Minor satisfaction is to be found in the small-time romance afforded Haugh’s waifish Addison and her freckled love interest, Buddy (Chester Rushing), as well as the haggard appearance of Meg Foster, whose performance as Gaylen is iniquitous only through the film’s lack of focus on her. Shaw is hilariously over-the-top, while Brandon Smith’s poor Tubbs (an unfortunate character name if ever there was one) is on a steep learning curve in the supernatural. Look, nobody is in this film for the performances, for the majority of them consist of running, screaming, being terrified, or a combination of all three. The reintroduction of the Creeper’s van – a Frankenstein’s creation of parts and bits that’s apparently could survive a nuclear blast whilst looking like a Beverley Hillbilly’s junkheap – is joyous to behold but like everything here, overused and converted into cinematic contrivance whenever Salva needs an escape clause.

Sadly, even the film’s budget starts to show signs of limitations. Some of the CG is noticeably bad, hidden as best as Salva can manage through different camera angles or pulsating editing, and at the end of the day the lack of practical effects where digital seems to have been utilised is a crucial flaw in the film’s effectiveness.
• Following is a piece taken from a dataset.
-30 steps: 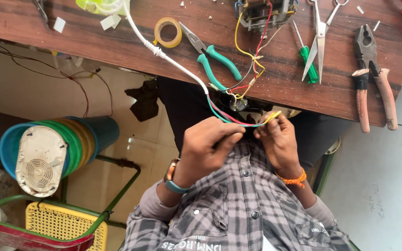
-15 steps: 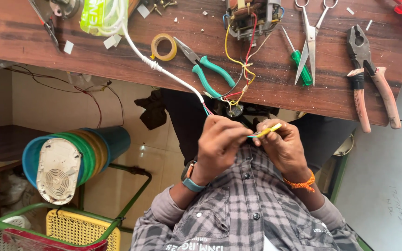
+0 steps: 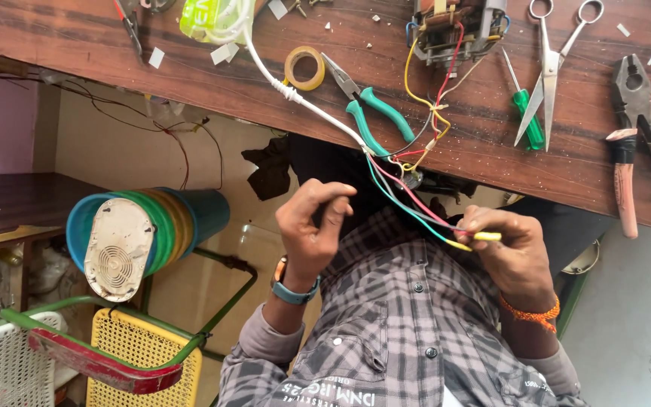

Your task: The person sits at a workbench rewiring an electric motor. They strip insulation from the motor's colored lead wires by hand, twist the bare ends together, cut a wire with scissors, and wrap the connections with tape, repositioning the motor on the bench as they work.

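Far left: a white wire basket (image 3: 1, 369) sits low in the corner, beside a green-framed chair (image 3: 212, 332) with a red seat edge and a yellow crate (image 3: 141, 350).
Stack: nested plastic tubs (image 3: 182, 218) in blue, green and yellow lie on their side under the bench, with a white vented cover (image 3: 118, 249) across the open end.
Bench: a wooden bench (image 3: 77, 60) runs across the top, scattered with small scraps.
Cable: a white cable (image 3: 303, 102) runs from a green plastic bag (image 3: 209, 19) down over the bench edge, passing just beside a roll of tape (image 3: 304, 68).
Left hand: the left hand (image 3: 314, 226), with a wristwatch (image 3: 291, 290), is raised below the bench edge with its fingers curled narrowly toward the thumb. I cannot tell whether anything sits between them, and it is apart from the wires.
Pliers: green-handled pliers (image 3: 371, 113) lie on the bench, touching the cable's end.
Wires: the coloured wires (image 3: 408, 200), red, blue and green, fan out of the cable's end and slope down to the right.
Motor: a wired motor unit (image 3: 457, 26) stands at the bench's far edge, trailing yellow and red leads.
Right hand: the right hand (image 3: 514, 256), with an orange wrist thread (image 3: 529, 313), pinches a yellow sleeve (image 3: 487, 236) at the wires' ends between thumb and fingers, held over the checked shirt.
Tools at right: a green screwdriver (image 3: 525, 113), scissors (image 3: 555, 64) and pink-handled pliers (image 3: 642, 143) lie on the bench.
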The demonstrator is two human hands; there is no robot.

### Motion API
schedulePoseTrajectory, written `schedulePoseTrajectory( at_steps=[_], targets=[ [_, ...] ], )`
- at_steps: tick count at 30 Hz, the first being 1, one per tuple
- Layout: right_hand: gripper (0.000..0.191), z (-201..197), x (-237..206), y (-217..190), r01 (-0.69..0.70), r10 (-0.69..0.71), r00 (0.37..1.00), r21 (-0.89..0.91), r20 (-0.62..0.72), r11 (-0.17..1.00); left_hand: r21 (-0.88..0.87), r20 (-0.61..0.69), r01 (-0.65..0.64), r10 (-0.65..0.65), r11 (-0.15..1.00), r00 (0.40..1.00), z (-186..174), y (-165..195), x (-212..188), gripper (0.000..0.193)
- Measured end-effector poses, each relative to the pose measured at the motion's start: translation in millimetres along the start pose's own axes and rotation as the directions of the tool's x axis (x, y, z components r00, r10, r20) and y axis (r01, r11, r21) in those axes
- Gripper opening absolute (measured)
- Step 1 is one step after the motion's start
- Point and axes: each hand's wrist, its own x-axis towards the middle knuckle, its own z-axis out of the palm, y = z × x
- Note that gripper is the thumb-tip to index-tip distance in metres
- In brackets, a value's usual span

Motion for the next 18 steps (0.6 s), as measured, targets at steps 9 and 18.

Part of the original film’s sense of showmanship is the fact it’s achieved almost entirely through practical effects, and what few CG ones used were done so sparingly. Here, the prosthetic creature effects are solid, but undermined by iffy CG and occasionally silly camerawork (overhead drone shots look cool, but just how many lonesome well-lit backroads can people drive down in a single film before they realise that’s the worst place to be?) and it’s here that Jeepers Creepers 3 starts to come undone.
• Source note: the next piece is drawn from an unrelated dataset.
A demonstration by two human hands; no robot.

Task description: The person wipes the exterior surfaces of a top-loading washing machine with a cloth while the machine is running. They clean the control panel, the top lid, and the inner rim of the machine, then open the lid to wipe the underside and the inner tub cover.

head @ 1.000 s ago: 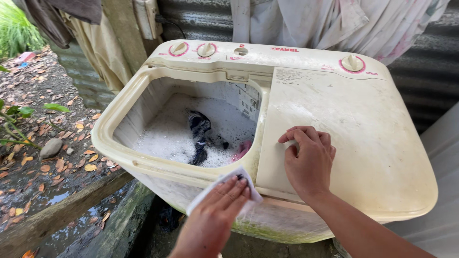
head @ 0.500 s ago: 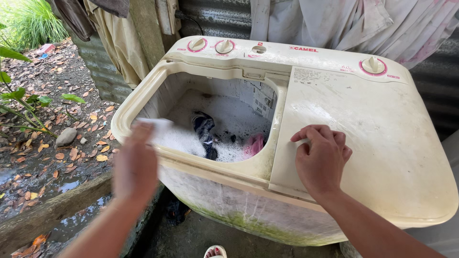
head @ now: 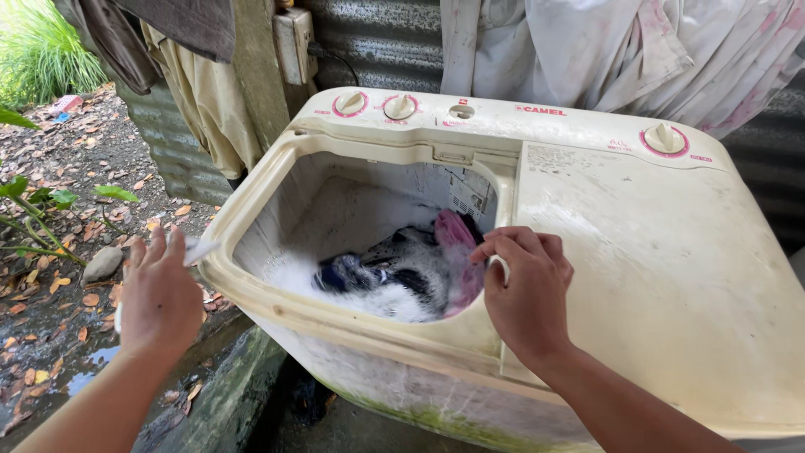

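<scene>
Already, dark and pink clothes (head: pixel 402 268) are seen soaking in suds inside the open tub of the cream washing machine (head: pixel 671 277), its edge touched by the curled right hand (head: pixel 524 294), while a small white packet (head: pixel 197 249) is pinched in the left hand (head: pixel 159 298) at the near left, outside the tub.

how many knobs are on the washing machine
3. Two knobs sit side by side at the back left, above the open tub: one and its neighbour. The third is at the back right, above the closed lid. None looks hidden.
</scene>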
Visually, the film has moments of ethereal beauty and some truly magnificent cinematography, and at others the film looks like it’s been shot on an old iPhone. The film’s crackling sound design is amplified by an effective, if generic, score by Andrew Morgan Smith, while Misty Talley’s editing ranges from competent to serviceable. As with all the Creepers films, the creature features a facial design that looks like a burns ward crossed with a Predator mask, while the creature’s costume is starting to make me think of a cowboy Freddie Krueger, and that ain’t good; again, Salva’s decision to show the creature in broad daylight removes almost everything that makes it terrifying and more like a shitty Klingon cosplay attempt, while a laughable spear-through-the-head effect on the creature allows us the indignity of witnessing one of the monster’s eyeballs actually falling out of its head. Yeah. Is the monster becoming a clown, now? Because that’s how it appears. A stupid, nonsensical clown.
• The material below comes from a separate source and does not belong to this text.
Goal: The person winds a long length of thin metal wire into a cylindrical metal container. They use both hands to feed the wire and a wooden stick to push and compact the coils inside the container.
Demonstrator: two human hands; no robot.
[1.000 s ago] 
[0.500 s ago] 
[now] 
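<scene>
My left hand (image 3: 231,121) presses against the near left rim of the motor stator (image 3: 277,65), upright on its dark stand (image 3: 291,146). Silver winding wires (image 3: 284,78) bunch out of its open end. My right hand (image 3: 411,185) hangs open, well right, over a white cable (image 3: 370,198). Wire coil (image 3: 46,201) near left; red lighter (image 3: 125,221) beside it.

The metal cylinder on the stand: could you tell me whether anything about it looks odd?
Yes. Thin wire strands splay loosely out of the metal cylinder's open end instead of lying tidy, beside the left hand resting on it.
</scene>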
Victor Salva’s Jeepers Creepers 3 is a solid continuation of the franchise’s growing mythology. It’s not a film I’d consider the strongest in the series, nor is it a film of inestimable quality, and Salva’s lack of concern with showing his hand with his central monster, or even foreshadowing events to come within the film itself (a massive vehicular machine gun is introduced and you just know that’s going to end badly for all involved – which it does) indicates a director apparently unsure of how to put the genie back in the box. Turning the creature into the star, rather than the darkened villain to be feared, reduces the creep factor (sorry), and I fear it’s a turning point in the franchise where things (and I can’t believe I’m saying this) take a turn for the stupid. Fans will lap it up. Those with less stake in where this series goes will probably laugh through most of it.